Problem statement:
Only a number is required: how many lines of the material contain the string "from".

(Beginning of Data block)

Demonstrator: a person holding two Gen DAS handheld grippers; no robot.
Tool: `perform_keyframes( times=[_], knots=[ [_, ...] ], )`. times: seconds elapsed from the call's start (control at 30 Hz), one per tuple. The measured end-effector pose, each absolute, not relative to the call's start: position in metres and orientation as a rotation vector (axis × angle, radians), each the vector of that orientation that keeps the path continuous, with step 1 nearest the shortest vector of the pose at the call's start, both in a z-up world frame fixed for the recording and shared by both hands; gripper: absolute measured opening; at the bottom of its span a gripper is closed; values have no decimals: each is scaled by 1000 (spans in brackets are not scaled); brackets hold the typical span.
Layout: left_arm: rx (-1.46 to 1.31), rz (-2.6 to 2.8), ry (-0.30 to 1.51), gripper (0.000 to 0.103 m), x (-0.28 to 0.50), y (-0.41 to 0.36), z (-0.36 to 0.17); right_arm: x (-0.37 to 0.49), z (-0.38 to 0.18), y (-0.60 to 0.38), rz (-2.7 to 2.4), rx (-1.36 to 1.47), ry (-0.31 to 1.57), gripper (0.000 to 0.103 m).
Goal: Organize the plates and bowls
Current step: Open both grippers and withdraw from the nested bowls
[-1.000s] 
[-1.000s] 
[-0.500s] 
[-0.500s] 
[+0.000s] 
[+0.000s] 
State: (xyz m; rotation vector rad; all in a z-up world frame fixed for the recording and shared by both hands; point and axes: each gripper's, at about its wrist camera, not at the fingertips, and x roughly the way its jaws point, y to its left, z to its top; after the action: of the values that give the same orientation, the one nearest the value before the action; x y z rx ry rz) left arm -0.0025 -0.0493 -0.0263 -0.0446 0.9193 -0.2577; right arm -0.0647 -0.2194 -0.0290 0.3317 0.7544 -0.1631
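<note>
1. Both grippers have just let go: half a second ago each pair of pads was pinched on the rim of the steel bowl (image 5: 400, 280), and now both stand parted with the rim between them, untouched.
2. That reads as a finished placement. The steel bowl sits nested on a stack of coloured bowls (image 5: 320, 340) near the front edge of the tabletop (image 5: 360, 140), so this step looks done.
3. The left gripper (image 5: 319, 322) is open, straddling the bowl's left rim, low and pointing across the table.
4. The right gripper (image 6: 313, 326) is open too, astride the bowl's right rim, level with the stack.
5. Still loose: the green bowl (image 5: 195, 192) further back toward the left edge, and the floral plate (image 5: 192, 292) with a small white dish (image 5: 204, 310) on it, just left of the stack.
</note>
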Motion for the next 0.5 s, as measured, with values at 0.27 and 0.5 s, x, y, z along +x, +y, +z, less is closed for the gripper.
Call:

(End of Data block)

Solution to the problem:
2